To do:
Please repeat, from the entries that follow, the lines from the one containing "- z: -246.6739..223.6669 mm" through the one containing "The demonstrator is" exactly, adding nothing.

::::

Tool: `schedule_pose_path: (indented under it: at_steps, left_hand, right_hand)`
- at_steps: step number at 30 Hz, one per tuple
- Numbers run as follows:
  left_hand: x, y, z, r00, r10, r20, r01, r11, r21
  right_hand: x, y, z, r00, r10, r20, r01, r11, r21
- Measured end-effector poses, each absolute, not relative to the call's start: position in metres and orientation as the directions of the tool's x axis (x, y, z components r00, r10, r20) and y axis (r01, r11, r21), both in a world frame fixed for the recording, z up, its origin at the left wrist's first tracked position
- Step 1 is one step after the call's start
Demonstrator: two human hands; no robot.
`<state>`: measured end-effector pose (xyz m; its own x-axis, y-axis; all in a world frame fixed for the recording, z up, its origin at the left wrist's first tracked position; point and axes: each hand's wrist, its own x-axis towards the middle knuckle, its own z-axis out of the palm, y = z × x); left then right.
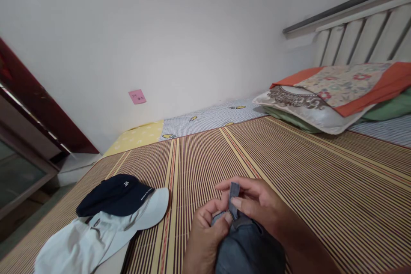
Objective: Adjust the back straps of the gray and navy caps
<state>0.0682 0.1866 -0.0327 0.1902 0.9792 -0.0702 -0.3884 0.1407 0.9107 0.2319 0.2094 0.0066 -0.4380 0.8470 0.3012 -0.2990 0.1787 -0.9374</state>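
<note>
A blue-grey cap [250, 248] is held at the bottom centre, its adjustment strap [234, 195] sticking up between my hands. My left hand [207, 233] pinches the cap by the small buckle at the base of the strap. With thumb and fingers, my right hand [257, 199] grips the strap from the right side. Part of the cap is cut off by the lower edge of the view. To the left lie a navy cap [112, 197] with small white lettering and a pale cap [80, 244], the navy one partly resting against the pale one.
A striped bamboo mat [199, 167] covers the bed. Pillows [305, 107] with an orange floral cloth [349, 83] on top lie at the right, by a white radiator [369, 36]. A pink note [137, 96] is stuck on the wall [192, 43].
</note>
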Motion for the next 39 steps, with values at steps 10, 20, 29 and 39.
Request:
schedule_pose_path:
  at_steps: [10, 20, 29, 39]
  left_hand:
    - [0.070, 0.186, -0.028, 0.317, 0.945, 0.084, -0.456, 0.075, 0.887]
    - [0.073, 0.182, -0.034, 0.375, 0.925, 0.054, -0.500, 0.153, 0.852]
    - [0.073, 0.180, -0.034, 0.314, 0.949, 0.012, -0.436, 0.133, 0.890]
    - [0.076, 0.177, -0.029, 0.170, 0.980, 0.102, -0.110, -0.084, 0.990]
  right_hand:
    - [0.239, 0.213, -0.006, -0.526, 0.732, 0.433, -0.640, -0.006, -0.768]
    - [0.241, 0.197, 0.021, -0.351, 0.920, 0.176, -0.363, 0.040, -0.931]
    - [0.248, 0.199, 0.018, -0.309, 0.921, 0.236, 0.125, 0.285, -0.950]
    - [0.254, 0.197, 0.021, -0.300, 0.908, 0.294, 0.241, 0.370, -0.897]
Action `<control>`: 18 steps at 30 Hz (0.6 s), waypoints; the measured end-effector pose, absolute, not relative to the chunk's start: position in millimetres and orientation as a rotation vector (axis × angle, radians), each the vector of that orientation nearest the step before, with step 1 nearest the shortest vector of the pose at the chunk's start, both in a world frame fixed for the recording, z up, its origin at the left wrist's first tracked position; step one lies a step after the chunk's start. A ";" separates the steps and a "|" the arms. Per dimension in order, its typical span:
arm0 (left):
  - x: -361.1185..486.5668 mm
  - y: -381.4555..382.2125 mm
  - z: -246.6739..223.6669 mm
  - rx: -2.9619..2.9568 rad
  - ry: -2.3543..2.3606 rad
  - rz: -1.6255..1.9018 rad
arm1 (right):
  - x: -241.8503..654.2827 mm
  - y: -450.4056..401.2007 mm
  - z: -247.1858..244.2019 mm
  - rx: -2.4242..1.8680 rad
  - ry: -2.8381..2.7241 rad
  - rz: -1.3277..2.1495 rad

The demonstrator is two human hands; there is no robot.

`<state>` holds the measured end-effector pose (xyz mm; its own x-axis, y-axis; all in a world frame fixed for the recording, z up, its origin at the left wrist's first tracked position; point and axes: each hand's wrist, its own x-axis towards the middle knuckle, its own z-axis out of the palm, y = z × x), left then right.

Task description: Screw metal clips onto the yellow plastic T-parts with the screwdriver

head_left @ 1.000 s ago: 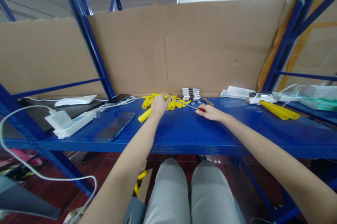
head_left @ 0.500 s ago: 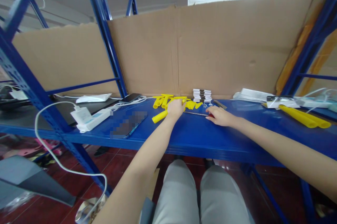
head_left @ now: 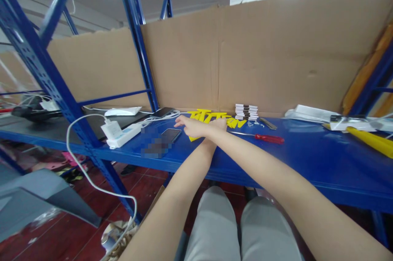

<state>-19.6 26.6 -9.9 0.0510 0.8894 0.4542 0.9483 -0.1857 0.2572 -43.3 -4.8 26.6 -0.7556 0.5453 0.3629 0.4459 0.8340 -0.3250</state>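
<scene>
My right hand reaches leftward across my left wrist, fingers apart and partly curled, with nothing visible in them. Just below it, part of a yellow tube shows. My left hand is at the yellow plastic pieces, its fingers hidden from view; whether it holds one I cannot tell. Several yellow T-shaped pieces lie behind both hands, and small yellow pieces lie to their right. A screwdriver with a red handle rests on the blue shelf, its shaft pointing at my left hand.
A stack of white bundles stands against the cardboard wall. To the left are a phone, a white power strip and cables. A grey metal-looking strip lies near the stack. Long yellow tubes are at right.
My right hand has let go of the screwdriver, which now lies on the shelf, and has crossed left over my left wrist. The view has turned slightly left.
</scene>
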 end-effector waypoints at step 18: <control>-19.6 12.0 -2.2 -2.208 -1.884 -0.650 | -56.6 18.9 6.2 -0.694 -2.616 0.270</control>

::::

Final answer:
  - z: -246.6739..223.6669 mm
  - rx: -2.9619..2.9568 rad
  - ry: -2.3543..2.3606 rad
  - rz: -1.6255..1.9018 rad
arm1 (right):
  - x: -241.8503..654.2827 mm
  - y: -450.4056..401.2007 mm
  - z: -247.1858..244.2019 mm
  - rx: -2.4242..1.8680 rad
  - ry: -2.8381..2.7241 rad
  - rz: -1.3277..2.1495 rad

The demonstrator is two human hands; there is no robot.

The output returned above is complete.